## [Data]
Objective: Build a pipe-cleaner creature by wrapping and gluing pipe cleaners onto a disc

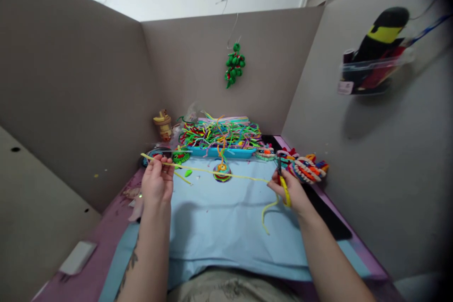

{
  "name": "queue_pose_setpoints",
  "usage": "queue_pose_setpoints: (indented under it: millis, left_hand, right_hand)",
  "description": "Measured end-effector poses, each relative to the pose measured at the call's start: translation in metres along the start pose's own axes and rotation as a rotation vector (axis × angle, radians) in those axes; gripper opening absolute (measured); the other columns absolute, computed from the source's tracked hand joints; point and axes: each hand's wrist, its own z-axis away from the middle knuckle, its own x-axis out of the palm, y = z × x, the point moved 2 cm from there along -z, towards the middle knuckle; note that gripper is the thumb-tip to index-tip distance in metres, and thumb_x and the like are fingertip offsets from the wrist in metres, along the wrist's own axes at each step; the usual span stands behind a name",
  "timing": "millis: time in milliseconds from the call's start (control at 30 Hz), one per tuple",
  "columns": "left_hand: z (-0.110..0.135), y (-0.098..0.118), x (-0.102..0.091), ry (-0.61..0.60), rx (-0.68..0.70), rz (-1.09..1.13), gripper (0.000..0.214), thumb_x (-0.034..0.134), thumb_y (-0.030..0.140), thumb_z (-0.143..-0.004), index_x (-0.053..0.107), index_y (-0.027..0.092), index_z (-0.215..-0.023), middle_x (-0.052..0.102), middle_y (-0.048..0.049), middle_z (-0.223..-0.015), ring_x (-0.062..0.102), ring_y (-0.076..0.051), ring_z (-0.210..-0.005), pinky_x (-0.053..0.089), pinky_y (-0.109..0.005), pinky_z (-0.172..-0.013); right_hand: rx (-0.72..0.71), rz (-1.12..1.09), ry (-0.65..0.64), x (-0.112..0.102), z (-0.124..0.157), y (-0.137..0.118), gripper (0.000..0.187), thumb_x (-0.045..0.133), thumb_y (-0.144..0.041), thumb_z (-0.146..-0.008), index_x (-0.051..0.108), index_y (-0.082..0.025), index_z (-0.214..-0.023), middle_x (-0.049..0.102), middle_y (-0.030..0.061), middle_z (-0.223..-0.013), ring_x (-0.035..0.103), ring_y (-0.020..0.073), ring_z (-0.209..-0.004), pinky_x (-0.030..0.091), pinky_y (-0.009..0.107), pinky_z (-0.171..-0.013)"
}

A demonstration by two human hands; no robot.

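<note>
Stretches out a slim pale-yellow fuzzy strand nearly straight above the light-blue sheet; probably calls next for steady tension. Pinches near one end with the left hand, farther along with the right hand, also gripping yellow-handled, black-bladed scissors. Reaches forward with forearms well apart.

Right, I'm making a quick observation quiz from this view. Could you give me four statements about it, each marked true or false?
1. A yellow strand stretches between the left hand and the right hand. True.
2. The left hand holds a pair of scissors. False: the yellow-handled scissors are in the right hand.
3. A blue tray holds a heap of multicoloured strands. True.
4. The green ornament lies on the blue covering. False: the green ornament hangs in front of the grey back panel.
</note>
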Motion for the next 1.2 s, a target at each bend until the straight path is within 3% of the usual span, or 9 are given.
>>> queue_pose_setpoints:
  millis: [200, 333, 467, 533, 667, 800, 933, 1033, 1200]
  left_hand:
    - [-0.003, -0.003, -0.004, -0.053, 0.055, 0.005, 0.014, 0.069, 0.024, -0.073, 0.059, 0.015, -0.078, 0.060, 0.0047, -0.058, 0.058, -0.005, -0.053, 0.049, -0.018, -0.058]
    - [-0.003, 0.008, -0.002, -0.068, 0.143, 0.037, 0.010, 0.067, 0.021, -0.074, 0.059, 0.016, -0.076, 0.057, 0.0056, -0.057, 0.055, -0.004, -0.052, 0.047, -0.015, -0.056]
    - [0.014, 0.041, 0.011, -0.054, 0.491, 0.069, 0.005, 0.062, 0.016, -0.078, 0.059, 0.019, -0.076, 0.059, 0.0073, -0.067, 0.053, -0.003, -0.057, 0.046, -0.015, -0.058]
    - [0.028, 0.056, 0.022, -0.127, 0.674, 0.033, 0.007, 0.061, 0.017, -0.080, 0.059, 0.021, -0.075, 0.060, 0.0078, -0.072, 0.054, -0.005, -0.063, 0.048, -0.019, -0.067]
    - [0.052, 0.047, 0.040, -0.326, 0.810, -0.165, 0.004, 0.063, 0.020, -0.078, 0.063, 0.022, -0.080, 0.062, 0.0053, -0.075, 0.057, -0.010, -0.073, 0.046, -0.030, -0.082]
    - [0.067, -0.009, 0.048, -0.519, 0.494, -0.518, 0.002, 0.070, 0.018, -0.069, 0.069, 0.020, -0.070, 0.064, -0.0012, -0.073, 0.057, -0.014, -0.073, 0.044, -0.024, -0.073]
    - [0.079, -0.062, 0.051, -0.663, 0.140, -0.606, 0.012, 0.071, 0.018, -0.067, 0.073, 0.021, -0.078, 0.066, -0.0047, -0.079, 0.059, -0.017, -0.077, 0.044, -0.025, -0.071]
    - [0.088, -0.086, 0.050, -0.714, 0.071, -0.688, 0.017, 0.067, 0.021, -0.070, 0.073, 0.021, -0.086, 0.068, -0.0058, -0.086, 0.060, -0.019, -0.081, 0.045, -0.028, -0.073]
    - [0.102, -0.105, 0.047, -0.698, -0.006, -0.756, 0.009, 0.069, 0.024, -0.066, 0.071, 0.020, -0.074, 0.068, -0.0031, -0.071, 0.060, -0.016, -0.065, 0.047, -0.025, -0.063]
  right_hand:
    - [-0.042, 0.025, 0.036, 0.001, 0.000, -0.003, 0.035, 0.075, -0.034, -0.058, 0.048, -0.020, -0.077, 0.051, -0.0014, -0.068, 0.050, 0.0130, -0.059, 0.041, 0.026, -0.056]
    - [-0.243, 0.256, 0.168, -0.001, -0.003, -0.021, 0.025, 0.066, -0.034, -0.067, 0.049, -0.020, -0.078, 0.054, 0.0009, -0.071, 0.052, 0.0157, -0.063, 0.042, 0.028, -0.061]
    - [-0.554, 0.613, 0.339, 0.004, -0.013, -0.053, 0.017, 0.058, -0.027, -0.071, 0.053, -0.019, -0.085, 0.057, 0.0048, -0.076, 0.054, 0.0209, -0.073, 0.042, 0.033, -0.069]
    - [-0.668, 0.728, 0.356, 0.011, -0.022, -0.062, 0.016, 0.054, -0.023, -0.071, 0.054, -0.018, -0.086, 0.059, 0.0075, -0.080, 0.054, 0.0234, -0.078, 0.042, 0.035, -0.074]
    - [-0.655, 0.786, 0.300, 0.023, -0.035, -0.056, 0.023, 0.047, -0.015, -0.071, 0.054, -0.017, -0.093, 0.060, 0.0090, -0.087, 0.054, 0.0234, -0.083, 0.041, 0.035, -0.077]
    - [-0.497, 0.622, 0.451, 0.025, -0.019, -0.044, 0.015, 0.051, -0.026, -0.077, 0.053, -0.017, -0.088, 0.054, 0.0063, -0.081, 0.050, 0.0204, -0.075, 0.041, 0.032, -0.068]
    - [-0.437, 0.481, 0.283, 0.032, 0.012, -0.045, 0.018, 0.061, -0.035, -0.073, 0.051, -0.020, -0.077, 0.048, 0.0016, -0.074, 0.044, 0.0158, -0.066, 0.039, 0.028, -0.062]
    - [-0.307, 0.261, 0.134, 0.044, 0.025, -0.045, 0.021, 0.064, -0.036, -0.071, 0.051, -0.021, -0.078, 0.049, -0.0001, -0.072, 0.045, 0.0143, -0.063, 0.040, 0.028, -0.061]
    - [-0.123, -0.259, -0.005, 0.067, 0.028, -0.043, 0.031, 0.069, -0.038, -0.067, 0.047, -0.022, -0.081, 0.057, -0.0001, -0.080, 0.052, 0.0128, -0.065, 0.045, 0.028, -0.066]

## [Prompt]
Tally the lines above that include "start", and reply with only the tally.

## [Answer to this exercise]
2